• **WORK ORDER**: Below are the entries; return every line among them that holds the word "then".
○ ○ ○
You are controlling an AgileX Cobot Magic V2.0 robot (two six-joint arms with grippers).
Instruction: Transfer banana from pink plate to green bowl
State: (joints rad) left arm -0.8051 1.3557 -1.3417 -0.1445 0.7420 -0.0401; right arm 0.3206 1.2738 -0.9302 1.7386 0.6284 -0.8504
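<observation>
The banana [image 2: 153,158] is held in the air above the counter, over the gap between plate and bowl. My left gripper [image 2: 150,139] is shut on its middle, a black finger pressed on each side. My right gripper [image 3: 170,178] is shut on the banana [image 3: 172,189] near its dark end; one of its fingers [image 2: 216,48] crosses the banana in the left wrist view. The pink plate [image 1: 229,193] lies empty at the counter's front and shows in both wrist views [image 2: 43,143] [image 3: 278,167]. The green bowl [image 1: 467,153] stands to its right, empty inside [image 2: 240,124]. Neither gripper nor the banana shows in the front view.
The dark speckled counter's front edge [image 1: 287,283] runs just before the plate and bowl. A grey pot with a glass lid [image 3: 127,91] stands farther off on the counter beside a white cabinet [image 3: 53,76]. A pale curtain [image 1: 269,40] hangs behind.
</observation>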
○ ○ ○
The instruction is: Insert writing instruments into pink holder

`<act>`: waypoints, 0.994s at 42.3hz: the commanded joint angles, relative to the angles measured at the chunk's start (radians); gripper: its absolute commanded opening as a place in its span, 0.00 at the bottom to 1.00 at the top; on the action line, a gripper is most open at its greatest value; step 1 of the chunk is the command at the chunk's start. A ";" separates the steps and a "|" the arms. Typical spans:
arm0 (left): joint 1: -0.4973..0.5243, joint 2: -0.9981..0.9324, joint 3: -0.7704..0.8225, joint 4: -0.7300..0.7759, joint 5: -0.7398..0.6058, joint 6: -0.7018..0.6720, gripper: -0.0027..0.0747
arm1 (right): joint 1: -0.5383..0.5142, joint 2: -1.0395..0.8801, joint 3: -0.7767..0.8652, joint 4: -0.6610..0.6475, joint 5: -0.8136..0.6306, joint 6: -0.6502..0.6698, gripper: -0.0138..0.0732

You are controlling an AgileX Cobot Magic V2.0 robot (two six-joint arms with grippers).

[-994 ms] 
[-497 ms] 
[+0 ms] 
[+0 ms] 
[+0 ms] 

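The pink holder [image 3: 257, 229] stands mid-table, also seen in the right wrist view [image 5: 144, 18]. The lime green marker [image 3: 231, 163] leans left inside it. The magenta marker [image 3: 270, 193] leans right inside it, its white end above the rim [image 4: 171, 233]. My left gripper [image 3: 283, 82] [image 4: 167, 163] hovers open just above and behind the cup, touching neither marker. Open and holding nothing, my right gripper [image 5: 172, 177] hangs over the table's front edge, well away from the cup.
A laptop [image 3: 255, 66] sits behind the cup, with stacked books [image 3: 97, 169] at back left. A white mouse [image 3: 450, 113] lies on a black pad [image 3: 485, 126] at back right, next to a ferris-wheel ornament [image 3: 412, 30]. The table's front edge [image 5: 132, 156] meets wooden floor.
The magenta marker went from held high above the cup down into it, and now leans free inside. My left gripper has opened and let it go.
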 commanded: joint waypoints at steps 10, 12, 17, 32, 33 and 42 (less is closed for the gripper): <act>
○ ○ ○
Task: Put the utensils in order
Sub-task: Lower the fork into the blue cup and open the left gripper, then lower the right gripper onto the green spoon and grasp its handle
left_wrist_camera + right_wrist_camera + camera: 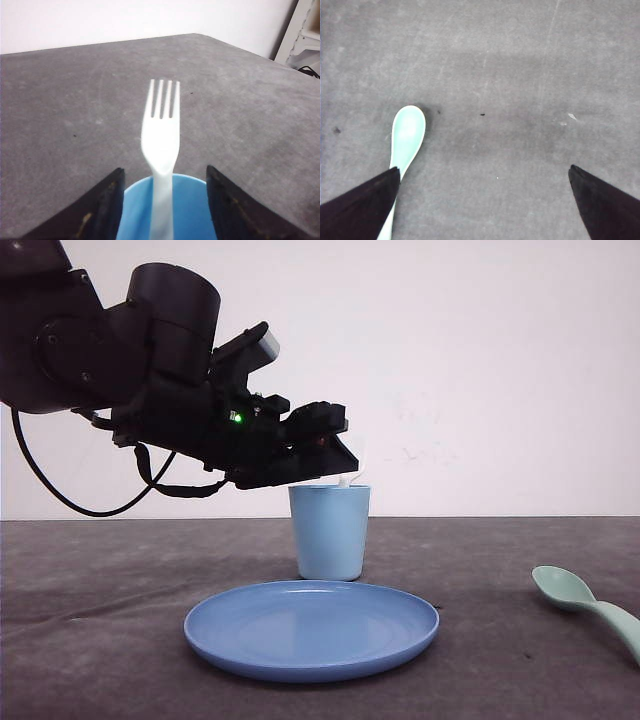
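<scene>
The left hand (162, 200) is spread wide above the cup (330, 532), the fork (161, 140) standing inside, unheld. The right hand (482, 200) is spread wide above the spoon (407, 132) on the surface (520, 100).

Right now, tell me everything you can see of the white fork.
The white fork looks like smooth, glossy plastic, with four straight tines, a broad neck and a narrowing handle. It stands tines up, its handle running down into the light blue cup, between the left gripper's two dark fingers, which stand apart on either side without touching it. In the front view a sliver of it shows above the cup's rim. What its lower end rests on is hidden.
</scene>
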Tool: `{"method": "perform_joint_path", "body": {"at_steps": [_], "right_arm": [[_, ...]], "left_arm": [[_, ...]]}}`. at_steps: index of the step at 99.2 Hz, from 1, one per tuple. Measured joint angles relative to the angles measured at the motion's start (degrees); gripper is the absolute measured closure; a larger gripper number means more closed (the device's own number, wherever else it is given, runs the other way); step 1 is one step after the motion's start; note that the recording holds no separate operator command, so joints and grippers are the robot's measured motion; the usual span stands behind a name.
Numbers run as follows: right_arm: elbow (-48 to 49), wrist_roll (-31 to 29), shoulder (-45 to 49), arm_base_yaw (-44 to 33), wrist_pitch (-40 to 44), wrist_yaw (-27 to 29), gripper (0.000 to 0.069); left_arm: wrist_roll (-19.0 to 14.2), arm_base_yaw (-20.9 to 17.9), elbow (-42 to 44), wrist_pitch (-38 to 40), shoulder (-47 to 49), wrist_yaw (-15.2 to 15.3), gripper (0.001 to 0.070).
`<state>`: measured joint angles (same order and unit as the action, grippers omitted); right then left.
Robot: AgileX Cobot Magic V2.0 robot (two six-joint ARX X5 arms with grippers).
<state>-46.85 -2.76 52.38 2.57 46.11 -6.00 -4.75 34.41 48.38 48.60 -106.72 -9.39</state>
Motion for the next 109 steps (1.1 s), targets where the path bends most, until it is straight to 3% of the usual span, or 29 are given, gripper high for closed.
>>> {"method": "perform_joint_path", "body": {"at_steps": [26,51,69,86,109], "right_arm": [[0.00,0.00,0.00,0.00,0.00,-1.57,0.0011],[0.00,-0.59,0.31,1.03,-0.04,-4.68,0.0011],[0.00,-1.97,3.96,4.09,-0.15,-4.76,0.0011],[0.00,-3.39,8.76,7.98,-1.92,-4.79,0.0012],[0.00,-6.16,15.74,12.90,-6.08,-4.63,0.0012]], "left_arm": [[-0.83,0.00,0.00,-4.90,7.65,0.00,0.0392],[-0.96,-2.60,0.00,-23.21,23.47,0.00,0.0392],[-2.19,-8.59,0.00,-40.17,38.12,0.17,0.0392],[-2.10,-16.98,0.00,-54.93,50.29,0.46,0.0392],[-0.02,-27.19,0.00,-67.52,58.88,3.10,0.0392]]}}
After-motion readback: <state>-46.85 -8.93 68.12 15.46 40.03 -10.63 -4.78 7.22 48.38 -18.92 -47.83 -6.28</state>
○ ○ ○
• **OUTPUT FOR THIS TASK**:
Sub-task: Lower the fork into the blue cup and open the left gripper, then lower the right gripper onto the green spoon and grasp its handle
`<state>`: measured joint angles (same order and unit as the action, grippers omitted); right then left.

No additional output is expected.